La correlación entre los valores críticos microbiológicos y los resultados clínicos se desconoce en la actualidad. Por esta razón, la información que sigue a continuación debe considerarse como una guía general y no como valores críticos de sensibilidad definitivos. Tenga en cuenta que si se halla una elevada concentración inhibitoria mínima (MIC, por sus siglas en inglés) de un fármaco antimicótico, esto no debería excluir necesariamente su uso, especialmente si el uso de otros fármacos antimicóticos no ha resultado eficaz para el paciente.
| Clase/fármaco | Valores críticos tentativos de MIC (µg/mL) | Comentario |
|---|---|---|
| Triazoles | ||
| Fluconazol | ≥32 | La concentración inhibitoria mínima (MIC) modal al fluconazol entre las cepas aisladas que se analizaron en los CDC fue ≥ 256; las colonias aisladas con una MIC ≥ 32 mostraron tener una mutación en la resistencia en el gen Erg11, lo cual hacía que fuera improbable que respondieran al fluconazol. |
| El voriconazol y otros triazoles de segunda generación | N/C | Considere usar la sensibilidad al fluconazol como un sustituto de la evaluación de sensibilidad a los triazoles de segunda generación. Sin embargo, las cepas aisladas que son resistentes al fluconazol ocasionalmente pueden responder a otros triazoles. La decisión de tratar al paciente con otro triazol se deberá tomar según el caso particular. |
| Polyenes | ||
| Anfotericina B | ≥2 | Un análisis farmacocinético/farmacodinámico reciente de la C. auris en un modelo de ratón de la infección indicó que, bajo una dosis estándar, el valor crítico de la anfotericina B debe ser de 1 µg/mL o 1.5 µg/mL, similar al que se ha determinado para otras especies del género Candida. Por lo tanto, las cepas aisladas con una MIC ≥ 2 µg/mL ahora deben ser consideradas resistentes. Si se usa un Etest para la anfotericina B y se determina una MIC de 1.5 µg/mL, ese valor debe ser redondeado a 2 µg/mL |
| Equinocandinas | ||
| Anidulafungina | ≥ 4 | Los valores críticos tentativos se basan en la distribución modal de las MIC de las equinocandinas que se obtuvieron de aproximadamente 100 cepas aisladas provenientes de distintas ubicaciones geográficas. |
| Caspofungina | ≥ 2 | |
| Micafungina | ≥ 4 | |
Based on these MIC breakpoints, some C. auris isolates from outside of the United States have been found to be resistant to all three classes of antifungal drugs, and many isolates are frequently resistant to multiple classes of drugs. In the United States, about 90% of C. auris isolates have been resistant to fluconazole, 30% have been resistant to amphotericin B, and a 5% have been resistant to echinocandins. These proportions may change as isolates are tested.
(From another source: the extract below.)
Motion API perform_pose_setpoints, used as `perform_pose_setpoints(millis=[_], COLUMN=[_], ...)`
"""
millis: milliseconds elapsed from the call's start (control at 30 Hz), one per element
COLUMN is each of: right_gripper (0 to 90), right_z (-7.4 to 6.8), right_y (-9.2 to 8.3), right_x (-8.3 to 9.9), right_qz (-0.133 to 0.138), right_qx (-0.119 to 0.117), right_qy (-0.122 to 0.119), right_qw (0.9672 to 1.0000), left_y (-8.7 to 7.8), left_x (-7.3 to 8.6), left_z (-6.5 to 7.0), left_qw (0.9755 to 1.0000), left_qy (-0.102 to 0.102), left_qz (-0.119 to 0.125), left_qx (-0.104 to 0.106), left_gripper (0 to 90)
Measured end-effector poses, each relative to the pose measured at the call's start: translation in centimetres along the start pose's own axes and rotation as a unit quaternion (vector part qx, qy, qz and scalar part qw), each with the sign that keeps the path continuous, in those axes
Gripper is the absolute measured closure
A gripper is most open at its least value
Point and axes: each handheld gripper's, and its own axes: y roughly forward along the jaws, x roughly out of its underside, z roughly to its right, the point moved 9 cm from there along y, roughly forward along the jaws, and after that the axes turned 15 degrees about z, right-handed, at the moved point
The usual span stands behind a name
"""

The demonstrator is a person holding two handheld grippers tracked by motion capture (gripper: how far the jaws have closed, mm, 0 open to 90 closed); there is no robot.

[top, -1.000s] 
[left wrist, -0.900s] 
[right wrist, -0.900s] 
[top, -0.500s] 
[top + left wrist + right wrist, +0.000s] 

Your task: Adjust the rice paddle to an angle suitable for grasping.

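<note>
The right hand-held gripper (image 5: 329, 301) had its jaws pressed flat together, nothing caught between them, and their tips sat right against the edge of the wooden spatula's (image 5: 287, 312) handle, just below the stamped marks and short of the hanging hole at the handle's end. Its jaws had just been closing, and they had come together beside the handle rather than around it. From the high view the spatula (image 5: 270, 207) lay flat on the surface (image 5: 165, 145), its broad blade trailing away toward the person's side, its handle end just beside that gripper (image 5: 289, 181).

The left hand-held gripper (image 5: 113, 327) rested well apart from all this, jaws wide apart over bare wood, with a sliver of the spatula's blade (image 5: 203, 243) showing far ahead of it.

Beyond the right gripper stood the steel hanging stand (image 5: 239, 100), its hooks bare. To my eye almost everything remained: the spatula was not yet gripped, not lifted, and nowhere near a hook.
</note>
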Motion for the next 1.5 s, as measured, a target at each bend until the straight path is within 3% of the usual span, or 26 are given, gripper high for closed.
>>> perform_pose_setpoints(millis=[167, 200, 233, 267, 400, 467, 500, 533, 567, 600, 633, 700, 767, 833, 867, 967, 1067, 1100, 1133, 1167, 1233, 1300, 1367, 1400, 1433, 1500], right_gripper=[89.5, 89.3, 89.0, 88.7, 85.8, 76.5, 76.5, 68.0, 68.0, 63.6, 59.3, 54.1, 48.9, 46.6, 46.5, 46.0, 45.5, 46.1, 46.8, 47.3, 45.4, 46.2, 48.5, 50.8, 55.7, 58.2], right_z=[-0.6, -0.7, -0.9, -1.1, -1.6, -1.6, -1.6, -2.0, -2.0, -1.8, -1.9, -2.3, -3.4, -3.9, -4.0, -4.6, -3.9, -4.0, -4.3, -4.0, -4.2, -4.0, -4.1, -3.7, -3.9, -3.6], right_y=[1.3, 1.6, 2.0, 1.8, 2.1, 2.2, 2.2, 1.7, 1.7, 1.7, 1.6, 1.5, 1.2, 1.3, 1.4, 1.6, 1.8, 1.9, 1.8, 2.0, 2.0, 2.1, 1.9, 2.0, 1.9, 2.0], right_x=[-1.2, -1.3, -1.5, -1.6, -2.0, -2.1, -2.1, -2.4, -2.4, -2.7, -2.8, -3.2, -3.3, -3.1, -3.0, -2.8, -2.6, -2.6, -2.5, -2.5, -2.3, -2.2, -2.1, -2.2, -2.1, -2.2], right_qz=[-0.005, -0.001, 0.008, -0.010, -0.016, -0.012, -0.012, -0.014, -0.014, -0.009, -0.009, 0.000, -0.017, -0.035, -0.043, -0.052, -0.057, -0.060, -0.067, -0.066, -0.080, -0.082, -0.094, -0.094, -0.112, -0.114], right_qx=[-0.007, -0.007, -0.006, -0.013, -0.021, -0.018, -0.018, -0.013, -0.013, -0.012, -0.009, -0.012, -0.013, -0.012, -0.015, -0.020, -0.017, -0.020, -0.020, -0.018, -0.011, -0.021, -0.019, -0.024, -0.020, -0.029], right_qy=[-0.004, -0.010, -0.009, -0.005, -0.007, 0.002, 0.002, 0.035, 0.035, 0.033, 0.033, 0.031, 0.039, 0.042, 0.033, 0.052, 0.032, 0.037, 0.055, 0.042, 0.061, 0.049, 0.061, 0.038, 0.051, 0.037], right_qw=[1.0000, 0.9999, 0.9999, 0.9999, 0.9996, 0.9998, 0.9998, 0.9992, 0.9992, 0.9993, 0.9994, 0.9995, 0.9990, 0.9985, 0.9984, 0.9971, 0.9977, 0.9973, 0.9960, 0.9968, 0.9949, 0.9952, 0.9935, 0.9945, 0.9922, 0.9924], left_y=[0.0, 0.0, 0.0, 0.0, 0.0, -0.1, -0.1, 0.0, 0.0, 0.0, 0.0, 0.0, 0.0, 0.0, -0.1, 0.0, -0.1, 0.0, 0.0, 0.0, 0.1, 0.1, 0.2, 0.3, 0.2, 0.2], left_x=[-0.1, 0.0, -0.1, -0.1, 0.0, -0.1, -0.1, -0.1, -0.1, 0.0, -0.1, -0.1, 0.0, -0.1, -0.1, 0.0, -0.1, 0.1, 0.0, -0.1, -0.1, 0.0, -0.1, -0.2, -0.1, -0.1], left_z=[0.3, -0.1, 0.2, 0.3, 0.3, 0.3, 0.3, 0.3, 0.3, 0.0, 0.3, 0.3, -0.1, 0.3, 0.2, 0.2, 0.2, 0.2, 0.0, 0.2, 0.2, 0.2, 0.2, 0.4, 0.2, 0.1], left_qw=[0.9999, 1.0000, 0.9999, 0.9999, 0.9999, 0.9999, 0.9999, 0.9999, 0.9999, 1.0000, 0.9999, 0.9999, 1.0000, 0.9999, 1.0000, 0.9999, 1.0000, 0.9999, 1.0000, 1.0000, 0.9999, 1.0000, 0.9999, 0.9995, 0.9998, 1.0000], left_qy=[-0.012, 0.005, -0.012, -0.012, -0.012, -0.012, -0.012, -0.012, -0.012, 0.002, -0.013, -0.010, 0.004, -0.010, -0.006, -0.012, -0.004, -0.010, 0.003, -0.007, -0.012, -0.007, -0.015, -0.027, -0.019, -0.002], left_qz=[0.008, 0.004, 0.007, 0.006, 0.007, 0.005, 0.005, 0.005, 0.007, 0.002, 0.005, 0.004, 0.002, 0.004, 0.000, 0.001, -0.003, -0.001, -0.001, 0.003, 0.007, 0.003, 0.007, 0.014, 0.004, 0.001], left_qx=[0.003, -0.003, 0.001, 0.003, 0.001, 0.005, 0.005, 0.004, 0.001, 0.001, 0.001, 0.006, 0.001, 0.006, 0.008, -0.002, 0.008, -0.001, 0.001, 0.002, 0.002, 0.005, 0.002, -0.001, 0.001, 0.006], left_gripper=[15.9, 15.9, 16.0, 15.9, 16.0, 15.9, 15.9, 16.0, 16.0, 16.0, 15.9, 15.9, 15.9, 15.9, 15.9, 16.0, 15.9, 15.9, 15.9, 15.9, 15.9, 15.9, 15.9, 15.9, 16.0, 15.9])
Vigilancia de Candida auris
Todos los laboratorios, especialmente los laboratorios que prestan servicios a centros de salud donde se hayan detectado casos de C. auris, se les sugiere hacer lo siguiente:
- Revisar los registros históricos de los resultados del laboratorio de microbiología (desde el año 2015, si es posible) para identificar casos confirmados o sospechosos de C. auris (consulte: ¿Cuándo se debe presumir que un paciente tiene una infección por C. auris?).
- Llevar a cabo una vigilancia prospectiva para identificar casos de C. auris.
- Considerar realizar pruebas de tamizaje a los contactos cercanos de los pacientes con C. auris, para detectar la presencia de colonización.